Sur les cieux qui passent, on peut aussi comparer Matthieu 5,18//Luc 16,17. A noter que cette idée "apocalyptique" est plus clairement "gnosticisée" dans le logion 111 (c'est devant vous que les cieux seront "roulés", cf. Isaïe 34,4; Psaume 102,25ss; Hébreux 1,10ss; Apocalypse 6,12ss).

La cosmologie est relativement sobre, puisqu'il n'y a "que" deux cieux superposés (dans d'autres textes apocalyptiques ou gnostiques, il peut y en avoir 5, 7, 10, 12 ou davantage). Il serait tentant mais hasardeux de la rapprocher de celle que présuppose 2 Corinthiens 12, puisque (l'"homme" de) Paul est élevé au troisième ciel (du point de vue de ce logion, ce serait donc au-dessus du périssable; mais la référence de Paul peut aussi être à un "paradis" situé au troisième étage d'un ensemble plus "haut", comme dans III Baruch).

L'opposition des morts et des vivants rappelle la réinterprétation johannique (p. ex. Jean 5,24ss; 11,25s) de la distinction eschatologique relative à la "parousie" (1 Thessaloniciens 4; 1 Corinthiens 15). Cf. aussi le "Dialogue du Sauveur" (NH III,5, 139s): "Matthieu dit : « Dis-moi, Seigneur, de quelle manière les morts meurent-ils, et de quelle manière les vivants vivent-ils ? » Le Seigneur dit : « [Tu] m’as interrogé sur une parole [ . . . ] qu’aucun œil n’a vu(e) et que je n’ai entendu(e), excepté de toi. Or je vous le dis, lorsque sera retiré ce qui meut l’homme, on l’appellera “le mort”, et lorsque ce qui est vivant abandonnera ce qui est mort, on appellera “le vivant”. » Jude dit : « Pourquoi donc, en vérité, et pourquoi vit-on ? » Le Seigneur dit : « Ce qui est issu de la vérité ne meurt pas, ce qui est issu de la femme meurt. »"

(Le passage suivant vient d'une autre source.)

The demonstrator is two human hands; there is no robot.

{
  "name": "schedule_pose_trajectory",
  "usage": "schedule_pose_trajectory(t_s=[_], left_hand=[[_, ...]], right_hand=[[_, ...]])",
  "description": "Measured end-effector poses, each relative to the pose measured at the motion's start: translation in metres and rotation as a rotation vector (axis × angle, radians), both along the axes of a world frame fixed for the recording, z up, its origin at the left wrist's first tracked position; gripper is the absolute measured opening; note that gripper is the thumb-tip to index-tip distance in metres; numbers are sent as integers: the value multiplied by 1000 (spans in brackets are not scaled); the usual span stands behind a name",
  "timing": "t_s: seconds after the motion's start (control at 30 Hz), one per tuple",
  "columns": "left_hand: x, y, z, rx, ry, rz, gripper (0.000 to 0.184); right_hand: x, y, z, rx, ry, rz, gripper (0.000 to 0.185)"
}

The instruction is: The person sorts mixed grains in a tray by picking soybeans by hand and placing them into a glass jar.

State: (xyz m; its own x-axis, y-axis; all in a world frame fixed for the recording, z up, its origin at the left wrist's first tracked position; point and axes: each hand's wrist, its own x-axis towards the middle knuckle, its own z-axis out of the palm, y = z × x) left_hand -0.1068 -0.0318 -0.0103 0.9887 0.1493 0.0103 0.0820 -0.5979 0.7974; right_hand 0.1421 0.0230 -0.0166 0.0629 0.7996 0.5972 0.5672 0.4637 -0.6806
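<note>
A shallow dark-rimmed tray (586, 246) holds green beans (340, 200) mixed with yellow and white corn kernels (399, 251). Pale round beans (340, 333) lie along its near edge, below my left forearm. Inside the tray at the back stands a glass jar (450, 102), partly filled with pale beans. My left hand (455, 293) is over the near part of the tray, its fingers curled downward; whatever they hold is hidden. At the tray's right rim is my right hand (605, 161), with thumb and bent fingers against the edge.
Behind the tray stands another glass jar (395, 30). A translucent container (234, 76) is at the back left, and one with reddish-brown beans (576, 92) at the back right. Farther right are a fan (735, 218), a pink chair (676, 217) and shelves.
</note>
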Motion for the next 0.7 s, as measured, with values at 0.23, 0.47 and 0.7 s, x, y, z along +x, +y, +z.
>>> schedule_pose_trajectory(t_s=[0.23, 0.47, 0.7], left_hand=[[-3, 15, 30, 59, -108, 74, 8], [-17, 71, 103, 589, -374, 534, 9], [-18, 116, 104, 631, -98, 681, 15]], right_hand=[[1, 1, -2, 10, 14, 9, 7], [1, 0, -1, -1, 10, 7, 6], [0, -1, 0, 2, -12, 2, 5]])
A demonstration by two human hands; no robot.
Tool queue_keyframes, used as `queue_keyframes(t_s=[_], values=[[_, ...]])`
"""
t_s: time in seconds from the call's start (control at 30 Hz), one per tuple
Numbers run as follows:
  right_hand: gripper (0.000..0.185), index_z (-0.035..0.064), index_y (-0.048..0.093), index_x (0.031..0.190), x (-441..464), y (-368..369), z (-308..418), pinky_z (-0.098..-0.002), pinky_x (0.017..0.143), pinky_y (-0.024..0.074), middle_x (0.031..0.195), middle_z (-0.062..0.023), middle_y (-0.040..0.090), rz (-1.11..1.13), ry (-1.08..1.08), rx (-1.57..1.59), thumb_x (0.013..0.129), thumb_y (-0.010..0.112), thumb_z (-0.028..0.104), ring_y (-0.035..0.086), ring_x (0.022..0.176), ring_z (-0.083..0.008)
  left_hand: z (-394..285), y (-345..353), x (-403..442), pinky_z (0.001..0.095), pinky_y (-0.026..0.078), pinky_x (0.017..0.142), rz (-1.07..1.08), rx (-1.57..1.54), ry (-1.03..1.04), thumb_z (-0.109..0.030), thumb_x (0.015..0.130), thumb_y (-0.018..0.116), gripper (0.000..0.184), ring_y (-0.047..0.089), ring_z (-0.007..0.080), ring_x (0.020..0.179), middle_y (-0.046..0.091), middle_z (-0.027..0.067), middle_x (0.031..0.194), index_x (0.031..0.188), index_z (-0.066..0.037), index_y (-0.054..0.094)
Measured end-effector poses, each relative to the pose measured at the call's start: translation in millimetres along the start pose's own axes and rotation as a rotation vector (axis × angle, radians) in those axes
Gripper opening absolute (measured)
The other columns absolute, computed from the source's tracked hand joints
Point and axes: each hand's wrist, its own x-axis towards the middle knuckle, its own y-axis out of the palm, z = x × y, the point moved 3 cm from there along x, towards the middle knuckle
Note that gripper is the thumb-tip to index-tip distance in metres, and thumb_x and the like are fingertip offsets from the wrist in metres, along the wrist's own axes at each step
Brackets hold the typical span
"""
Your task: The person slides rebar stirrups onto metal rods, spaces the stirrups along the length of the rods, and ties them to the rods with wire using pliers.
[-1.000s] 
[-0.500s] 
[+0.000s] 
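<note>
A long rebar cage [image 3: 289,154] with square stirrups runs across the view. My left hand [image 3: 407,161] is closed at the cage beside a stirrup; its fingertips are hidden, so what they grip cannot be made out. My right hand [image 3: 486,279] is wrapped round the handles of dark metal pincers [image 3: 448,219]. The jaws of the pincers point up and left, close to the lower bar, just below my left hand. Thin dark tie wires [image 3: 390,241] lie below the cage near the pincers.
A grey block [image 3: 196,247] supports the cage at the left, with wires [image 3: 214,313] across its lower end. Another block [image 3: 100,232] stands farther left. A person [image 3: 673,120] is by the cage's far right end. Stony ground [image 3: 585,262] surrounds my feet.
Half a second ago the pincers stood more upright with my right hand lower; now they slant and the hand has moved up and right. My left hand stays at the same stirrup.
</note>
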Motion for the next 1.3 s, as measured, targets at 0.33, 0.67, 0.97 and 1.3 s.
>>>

Sur l'alimentation qui transforme le mort en vivant, cf. logia 7, 60. Le passé peut suggérer un végétarisme (assez répandu dans les mouvements proto-chrétiens, "gnostiques" mais aussi "judéo-chrétiens", entre lesquels les "frontières" sont plus poreuses qu'on ne l'a longtemps imaginé). Il y a une variante de ce passage attribuée aux naasséniens (= ophites, "adorateurs du Serpent" en référence à la relecture du récit de l'Eden) dans les Refutationes d'Hippolyte, V, viii, 31s, où le contraste est meilleur: "que ferez-vous quand vous mangerez du vivant ? Ce vivant ce sont des êtres rationnels, des intelligences, des hommes -- ces perles que le grand Être sans forme a jetées dans l'ouvrage d'ici-bas".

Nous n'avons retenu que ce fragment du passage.